# Analyzing Raw Bepoz Data

To automate a sync between the bepoz databse and wine_wiki, we need to add some translations between the two data models.
The most useful source of discriminatory data is the comment field, which contains the full wine name, producer, region, 
vintage, volume and more. Unfortunately different formats have emerged over time. While an endgoal would be a formalisation
and correction of the source data, at the moment we will need to define some translation functions. To do this we need to
identify subgroups, seperate them, then define functions which unify the data ready for ingestion into the wine-wiki database.

At this time this notebook is not contained within the wine-wiki project and thus integration with the ORM is not possible,
so we will focus on unification until we can integrate into that project.

## Loading the Data

In [7]:
import duckdb as db

with open(r"queries/cleaning.sql", 'r') as f:
    query = f.read()
    
conn = db.connect()
conn.sql(query)
conn.sql("describe bp_raw;")


┌──────────────────────┬─────────────┬─────────┬─────────┬─────────┬─────────┐
│     column_name      │ column_type │  null   │   key   │ default │  extra  │
│       varchar        │   varchar   │ varchar │ varchar │ varchar │ varchar │
├──────────────────────┼─────────────┼─────────┼─────────┼─────────┼─────────┤
│ product_id           │ BIGINT      │ YES     │ NULL    │ NULL    │ NULL    │
│ product_name         │ VARCHAR     │ YES     │ NULL    │ NULL    │ NULL    │
│ long_name            │ VARCHAR     │ YES     │ NULL    │ NULL    │ NULL    │
│ datetime_last_sale   │ VARCHAR     │ YES     │ NULL    │ NULL    │ NULL    │
│ qty_onhand           │ DOUBLE      │ YES     │ NULL    │ NULL    │ NULL    │
│ _comment             │ VARCHAR     │ YES     │ NULL    │ NULL    │ NULL    │
│ normal_size1         │ DOUBLE      │ YES     │ NULL    │ NULL    │ NULL    │
│ sunday_pricing_size1 │ DOUBLE      │ YES     │ NULL    │ NULL    │ NULL    │
│ public_holiday_size1 │ DOUBLE      │ YES     │ NUL

we will focus on the comment field first, using Product Id as the primary key.

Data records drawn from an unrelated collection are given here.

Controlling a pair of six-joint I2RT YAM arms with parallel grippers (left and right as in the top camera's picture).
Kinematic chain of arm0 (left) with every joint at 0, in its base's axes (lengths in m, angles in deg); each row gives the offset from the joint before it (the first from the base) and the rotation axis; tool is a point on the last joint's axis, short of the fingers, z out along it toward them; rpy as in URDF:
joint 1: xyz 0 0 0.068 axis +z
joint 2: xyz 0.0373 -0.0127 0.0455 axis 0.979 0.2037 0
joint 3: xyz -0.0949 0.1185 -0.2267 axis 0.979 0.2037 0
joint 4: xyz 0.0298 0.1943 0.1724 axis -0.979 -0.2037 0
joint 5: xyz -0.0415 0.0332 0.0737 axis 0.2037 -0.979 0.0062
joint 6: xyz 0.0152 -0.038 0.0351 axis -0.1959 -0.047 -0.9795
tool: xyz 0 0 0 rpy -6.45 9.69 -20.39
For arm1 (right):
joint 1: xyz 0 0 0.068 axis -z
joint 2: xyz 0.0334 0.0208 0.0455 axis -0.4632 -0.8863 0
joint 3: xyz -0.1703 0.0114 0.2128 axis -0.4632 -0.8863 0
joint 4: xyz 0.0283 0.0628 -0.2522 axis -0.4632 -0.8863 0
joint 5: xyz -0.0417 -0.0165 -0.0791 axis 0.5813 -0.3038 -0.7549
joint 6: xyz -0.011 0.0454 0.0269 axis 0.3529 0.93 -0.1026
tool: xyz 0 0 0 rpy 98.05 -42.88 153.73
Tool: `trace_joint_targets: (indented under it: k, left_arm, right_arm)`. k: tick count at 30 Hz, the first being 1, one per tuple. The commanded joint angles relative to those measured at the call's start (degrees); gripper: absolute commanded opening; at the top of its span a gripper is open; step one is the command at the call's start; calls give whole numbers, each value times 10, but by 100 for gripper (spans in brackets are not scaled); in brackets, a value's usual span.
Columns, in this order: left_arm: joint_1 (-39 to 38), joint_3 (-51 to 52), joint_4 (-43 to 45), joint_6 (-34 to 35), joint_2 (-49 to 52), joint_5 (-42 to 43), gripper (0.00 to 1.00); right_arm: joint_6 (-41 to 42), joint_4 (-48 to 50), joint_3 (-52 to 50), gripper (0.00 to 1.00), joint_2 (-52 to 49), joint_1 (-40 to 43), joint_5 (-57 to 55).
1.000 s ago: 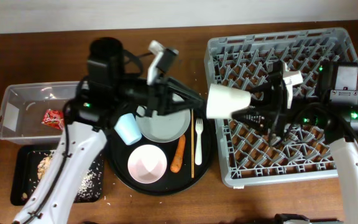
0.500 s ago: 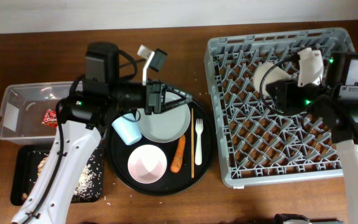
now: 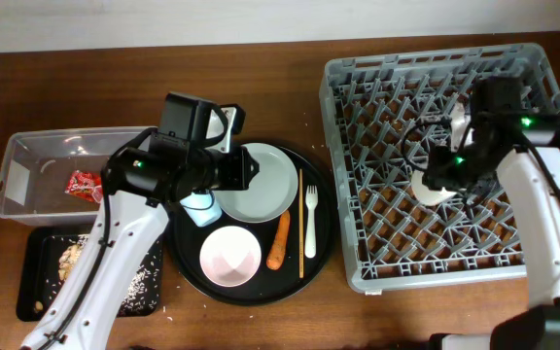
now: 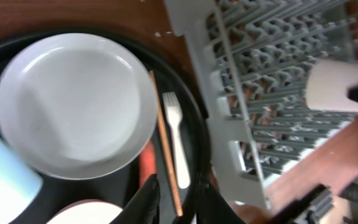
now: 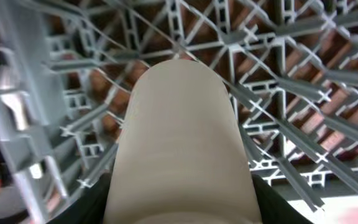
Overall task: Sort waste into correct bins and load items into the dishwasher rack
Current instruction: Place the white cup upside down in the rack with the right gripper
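My right gripper (image 3: 439,181) (image 5: 179,210) is shut on the white cup (image 3: 432,191) (image 5: 179,137), held low among the pegs in the middle of the dishwasher rack (image 3: 350,146) (image 5: 291,93). Over the plate's left edge hovers my left gripper (image 3: 244,173) (image 4: 178,200), its fingers a little apart and empty. The grey-green plate (image 3: 265,185) (image 4: 73,106), light blue cup (image 3: 199,209), white bowl (image 3: 230,256), carrot (image 3: 279,240), chopsticks (image 3: 300,224) (image 4: 163,143) and white fork (image 3: 310,219) (image 4: 178,143) lie on the round tray.
The round black tray (image 3: 325,243) sits between the rack and the bins. At the left, a clear tub (image 3: 27,156) holds a red wrapper (image 3: 84,184). Below it a shallow black tray (image 3: 39,267) holds rice scraps (image 3: 68,257). Loose grains lie beside it.
My right arm carried the white cup from the rack's left edge to its middle and lowered it among the pegs. My left arm dropped down toward the plate.
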Motion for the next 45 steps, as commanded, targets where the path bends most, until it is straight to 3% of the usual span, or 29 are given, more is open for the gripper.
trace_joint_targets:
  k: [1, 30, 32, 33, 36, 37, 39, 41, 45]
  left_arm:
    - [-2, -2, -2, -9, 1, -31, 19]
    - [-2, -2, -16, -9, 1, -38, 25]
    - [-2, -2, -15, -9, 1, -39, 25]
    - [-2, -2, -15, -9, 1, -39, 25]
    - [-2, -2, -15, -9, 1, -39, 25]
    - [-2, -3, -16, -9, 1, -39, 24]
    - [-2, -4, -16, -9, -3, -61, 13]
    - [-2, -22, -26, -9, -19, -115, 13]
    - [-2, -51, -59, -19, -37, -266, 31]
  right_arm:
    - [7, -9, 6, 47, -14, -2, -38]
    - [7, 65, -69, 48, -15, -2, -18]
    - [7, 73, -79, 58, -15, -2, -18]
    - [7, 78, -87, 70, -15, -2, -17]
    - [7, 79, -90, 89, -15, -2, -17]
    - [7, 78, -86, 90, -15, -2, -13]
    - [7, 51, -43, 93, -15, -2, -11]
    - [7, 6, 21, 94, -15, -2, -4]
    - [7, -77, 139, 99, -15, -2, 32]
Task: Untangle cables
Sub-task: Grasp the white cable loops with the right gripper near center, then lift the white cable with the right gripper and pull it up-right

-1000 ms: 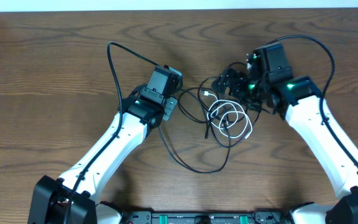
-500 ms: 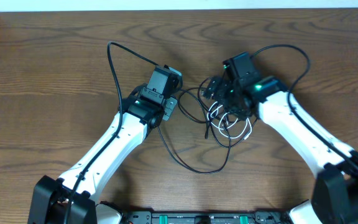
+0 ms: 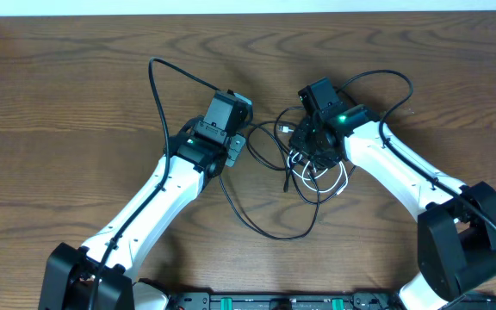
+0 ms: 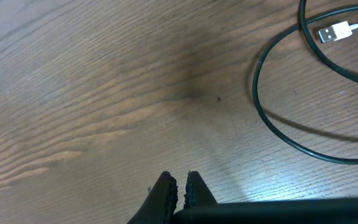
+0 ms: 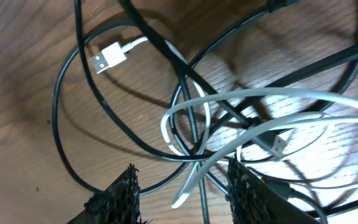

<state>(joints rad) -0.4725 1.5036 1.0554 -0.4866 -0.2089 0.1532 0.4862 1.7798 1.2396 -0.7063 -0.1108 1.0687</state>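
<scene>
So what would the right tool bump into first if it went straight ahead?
Probably the white cable, looped just ahead of the right tool among black cables; depth is unclear.

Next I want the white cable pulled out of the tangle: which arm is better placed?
Right. The right gripper hangs open over the tangle, with the white cable between its jaws. The left gripper is shut, off to the side, holding nothing.
</scene>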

As we can see there are various formats found. We can also see some spelling errors which will need correction.

## Sorting by Whether Vintage is First or Not

An evident discrimnatory factor is whether the string starts with the vintage is first or not.
We can do this with regex.

In [5]:
conn.sql(r"select _comment from raw_comment where regexp_matches(_comment, 'ml\)$');")


┌────────────────────────────────────────────────────────────────────────────────────────────────────────────┐
│                                                  _comment                                                  │
│                                                  varchar                                                   │
├────────────────────────────────────────────────────────────────────────────────────────────────────────────┤
│ Albert Bichot Domaine Long-Depaquit Chablis Moutonne Grand Cru Monopole Chardonnay 2022 (750ml)            │
│ A.Christmann IDIG GG Riesling 2021 (750ml)                                                                 │
│ A.Christmann Olberg-Hart GG Riesling 2021 (750ml)                                                          │
│ A.Christmann Vogelsang GG Riesling 2021 (750ml)                                                            │
│ Arnoud Lambert Cremant De Loire (750ml)                                                                    │
│

only 656 entries end with 'ml)'. What do the others end with?


In [6]:
conn.sql(r"select _comment from raw_comment where not regexp_matches(_comment, 'ml\)$');")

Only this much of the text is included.